Part 5 | Artist’s statement

Using colour and pattern to convey the joy and intensity of the bond between mother and child, focusing particularly on breastfeeding.

For this project I wanted to show the intensity of the bond between a mother and child and the immense joy that comes with that. At the point of starting the project I had just stopped breastfeeding and for me that was such a powerful thing, I wanted to try to record and convey that while it was still fresh in my mind. During pregnancy you are both part of one body and when you breastfeed it is like returning to one functioning whole and in those moments the rest of the world becomes irrelevant. In order for the drawing to be truly personal to me I wanted to use colour and pattern – both a huge part of who I am – to allow the viewer to see the joy of this relationship through my own personal lens.

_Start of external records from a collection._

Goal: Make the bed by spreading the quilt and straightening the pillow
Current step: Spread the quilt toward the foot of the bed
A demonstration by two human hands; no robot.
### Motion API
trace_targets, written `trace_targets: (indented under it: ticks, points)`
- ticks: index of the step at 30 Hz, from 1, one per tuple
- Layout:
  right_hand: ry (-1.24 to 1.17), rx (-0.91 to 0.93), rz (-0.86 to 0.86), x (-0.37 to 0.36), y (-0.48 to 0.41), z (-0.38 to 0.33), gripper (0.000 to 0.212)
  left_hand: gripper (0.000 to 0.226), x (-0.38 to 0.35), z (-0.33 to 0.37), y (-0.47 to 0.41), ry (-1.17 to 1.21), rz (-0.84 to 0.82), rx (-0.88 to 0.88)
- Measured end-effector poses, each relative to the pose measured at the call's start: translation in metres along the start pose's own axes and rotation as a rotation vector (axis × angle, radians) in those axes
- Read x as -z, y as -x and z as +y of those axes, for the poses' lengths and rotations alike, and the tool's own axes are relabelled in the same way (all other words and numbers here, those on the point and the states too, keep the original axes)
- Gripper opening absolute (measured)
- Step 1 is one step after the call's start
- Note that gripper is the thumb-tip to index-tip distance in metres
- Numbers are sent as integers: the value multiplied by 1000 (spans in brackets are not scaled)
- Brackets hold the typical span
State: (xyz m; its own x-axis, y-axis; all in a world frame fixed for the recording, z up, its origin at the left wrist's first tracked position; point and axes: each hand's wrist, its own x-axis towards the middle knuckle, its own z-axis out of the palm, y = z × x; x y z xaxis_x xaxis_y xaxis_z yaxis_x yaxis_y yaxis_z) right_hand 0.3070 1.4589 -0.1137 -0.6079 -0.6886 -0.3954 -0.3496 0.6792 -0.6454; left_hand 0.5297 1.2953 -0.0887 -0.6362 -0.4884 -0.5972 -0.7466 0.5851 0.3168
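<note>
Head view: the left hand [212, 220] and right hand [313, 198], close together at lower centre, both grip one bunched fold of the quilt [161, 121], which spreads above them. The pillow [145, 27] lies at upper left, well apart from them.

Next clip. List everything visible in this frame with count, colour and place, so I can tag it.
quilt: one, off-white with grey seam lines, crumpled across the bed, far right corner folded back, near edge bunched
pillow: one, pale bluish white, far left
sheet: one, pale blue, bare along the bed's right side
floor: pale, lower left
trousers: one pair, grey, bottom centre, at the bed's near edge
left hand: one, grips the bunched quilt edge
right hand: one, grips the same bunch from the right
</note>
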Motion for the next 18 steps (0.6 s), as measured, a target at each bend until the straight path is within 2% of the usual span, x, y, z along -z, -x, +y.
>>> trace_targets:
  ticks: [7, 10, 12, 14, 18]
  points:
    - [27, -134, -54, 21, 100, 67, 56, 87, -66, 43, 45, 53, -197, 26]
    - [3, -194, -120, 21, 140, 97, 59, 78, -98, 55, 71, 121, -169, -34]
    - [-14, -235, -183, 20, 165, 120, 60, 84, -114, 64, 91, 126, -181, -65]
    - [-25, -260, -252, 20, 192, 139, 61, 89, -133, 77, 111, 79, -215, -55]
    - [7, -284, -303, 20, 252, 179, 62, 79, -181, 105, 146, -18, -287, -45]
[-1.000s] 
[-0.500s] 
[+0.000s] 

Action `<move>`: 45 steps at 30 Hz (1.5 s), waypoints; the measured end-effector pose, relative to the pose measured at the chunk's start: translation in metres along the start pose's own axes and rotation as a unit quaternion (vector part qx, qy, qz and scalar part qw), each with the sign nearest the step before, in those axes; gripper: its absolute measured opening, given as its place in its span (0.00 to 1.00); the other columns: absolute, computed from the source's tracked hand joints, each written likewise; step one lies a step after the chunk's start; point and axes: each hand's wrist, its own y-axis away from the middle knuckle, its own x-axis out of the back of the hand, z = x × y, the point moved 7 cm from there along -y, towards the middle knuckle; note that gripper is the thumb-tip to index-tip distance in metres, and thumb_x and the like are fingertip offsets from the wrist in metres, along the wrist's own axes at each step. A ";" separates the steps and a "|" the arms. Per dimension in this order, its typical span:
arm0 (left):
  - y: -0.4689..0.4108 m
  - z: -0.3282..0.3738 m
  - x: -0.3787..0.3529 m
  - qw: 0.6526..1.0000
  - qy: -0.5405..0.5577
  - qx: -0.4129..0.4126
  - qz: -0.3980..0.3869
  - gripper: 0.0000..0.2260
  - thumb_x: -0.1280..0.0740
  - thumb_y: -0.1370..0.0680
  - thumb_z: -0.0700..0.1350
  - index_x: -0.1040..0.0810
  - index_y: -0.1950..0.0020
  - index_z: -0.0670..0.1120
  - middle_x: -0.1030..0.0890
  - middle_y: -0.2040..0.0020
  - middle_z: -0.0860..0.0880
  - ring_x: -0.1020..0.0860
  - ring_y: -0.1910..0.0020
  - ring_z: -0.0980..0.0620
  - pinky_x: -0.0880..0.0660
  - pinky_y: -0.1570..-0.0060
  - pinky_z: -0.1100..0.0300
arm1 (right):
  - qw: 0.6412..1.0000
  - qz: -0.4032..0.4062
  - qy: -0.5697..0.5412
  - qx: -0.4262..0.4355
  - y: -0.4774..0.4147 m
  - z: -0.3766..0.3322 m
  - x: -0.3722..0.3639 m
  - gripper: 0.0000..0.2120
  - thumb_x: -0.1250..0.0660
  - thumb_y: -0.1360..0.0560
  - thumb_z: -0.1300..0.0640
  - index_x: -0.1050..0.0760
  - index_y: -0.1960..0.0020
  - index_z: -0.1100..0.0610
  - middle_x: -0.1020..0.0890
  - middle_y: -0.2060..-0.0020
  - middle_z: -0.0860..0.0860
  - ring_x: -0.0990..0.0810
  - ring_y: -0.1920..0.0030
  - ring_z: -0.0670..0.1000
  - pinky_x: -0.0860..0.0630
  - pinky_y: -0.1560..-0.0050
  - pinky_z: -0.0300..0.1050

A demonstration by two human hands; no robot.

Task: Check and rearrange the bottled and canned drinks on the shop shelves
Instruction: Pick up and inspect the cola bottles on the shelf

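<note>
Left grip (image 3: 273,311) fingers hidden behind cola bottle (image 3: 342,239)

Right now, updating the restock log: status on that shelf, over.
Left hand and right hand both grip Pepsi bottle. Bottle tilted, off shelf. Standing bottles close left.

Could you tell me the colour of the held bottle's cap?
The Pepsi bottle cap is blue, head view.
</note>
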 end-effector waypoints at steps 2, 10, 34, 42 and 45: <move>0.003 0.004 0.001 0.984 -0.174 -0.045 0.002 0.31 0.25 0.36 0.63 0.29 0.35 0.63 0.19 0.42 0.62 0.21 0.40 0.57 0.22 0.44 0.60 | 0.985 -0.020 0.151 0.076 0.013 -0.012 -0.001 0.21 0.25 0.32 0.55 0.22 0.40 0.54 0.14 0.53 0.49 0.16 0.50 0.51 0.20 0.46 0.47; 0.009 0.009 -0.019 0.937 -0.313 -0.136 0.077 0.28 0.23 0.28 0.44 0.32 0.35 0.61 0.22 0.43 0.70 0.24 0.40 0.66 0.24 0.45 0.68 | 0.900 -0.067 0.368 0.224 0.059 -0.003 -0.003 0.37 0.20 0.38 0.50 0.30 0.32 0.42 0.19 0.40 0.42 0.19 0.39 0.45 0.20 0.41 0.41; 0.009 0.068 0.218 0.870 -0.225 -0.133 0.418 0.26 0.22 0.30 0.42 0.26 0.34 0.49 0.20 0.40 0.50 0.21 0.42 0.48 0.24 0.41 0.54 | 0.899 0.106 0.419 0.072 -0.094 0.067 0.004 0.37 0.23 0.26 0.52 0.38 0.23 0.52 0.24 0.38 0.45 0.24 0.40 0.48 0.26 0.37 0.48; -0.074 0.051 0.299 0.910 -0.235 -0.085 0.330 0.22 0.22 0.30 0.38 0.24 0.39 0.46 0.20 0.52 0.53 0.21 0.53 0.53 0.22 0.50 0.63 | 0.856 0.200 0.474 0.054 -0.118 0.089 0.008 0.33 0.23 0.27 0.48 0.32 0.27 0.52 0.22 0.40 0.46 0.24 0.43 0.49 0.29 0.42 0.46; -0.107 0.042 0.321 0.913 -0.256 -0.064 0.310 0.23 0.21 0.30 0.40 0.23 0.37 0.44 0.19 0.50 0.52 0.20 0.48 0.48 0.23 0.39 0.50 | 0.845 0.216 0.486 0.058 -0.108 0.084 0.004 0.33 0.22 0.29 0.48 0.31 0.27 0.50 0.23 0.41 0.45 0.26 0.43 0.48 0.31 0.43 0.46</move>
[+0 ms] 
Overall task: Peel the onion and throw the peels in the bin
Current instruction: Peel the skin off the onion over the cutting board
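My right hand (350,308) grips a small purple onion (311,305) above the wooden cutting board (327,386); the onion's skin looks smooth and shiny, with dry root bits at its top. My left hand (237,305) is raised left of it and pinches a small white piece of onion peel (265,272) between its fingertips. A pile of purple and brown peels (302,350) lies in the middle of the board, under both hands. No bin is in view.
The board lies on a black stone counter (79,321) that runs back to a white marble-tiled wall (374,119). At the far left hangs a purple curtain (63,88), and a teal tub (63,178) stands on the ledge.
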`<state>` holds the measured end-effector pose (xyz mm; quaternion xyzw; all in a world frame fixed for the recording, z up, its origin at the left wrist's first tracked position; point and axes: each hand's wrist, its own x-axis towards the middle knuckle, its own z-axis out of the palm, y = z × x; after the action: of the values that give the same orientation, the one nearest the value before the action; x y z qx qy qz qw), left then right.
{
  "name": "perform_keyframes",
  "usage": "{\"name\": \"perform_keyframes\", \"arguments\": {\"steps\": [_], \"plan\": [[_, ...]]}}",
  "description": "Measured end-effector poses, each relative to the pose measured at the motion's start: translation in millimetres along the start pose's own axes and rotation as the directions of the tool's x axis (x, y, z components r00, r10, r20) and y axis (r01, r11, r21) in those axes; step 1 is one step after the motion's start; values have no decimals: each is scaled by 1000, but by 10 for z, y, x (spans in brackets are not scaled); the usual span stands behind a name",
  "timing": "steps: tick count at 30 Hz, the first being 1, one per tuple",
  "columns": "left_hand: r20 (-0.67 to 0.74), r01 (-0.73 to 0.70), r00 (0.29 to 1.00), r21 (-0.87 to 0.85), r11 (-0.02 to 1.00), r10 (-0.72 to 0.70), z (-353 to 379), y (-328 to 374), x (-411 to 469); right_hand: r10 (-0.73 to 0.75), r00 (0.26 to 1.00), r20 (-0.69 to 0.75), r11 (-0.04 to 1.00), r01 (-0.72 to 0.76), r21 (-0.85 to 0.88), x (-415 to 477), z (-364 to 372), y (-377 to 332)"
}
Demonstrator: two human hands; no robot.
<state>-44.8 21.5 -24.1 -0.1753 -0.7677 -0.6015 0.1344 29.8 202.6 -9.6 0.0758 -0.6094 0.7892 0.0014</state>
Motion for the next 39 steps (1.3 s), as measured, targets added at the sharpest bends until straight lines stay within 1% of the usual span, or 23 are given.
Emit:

I looked at various artists who had dealt with this subject before including the theme of Madonna and child in religious painting and then worked to reinterpret it in my own style. I found that while the Bloomsbury group and Harold Gilman inspired and continue to inspire me with their wonderful use of colour it was Picasso’s line drawings and Matisse’ looser work that came to mind again and again throughout this personal project and it was that loose playful drawing style that I particularly wanted to bring into my work. I started by doing as many line drawings as I could of myself and my daughter so that I would feel comfortable and confident with the subject and then I continued on that theme playing with different media and different compositions so that I was building more complex drawings and adjusting my composition until I found the medium and composition that really excited me and was able to finally combine the two to create my final piece.
My preparatory sketches were all very fast line drawings and were a very mixed bag in terms of technical ability, but while none of them would work as stand alone pieces they did really help to build my confidence and gave me a wealth of compositions and lines to use as starting points for my work. For the composition I focused on circles and circular lines to draw the viewer in to the central subject of mother and child. I ended up doing four variants of this final composition; two initial ink sketches from photographs, then one much more worked up ink drawing using solely those sketches to work from and then finally the finished assignment piece for which I drew out the composition in charcoal using the previous three sketches for reference and then built up the colour using photographs to ensure the colours and shading was just right and to give it real depth. Interestingly the third sketch was so exciting at the time that I wondered if I’d be able to better it for the final piece but looking at it now it seems so washy and so obviously a preparatory sketch whereas the final piece feels very much more polished and precise. The combination of working from preparatory sketches and photographs enabled me to maintain total freedom in composing the drawing while still getting the finer details right.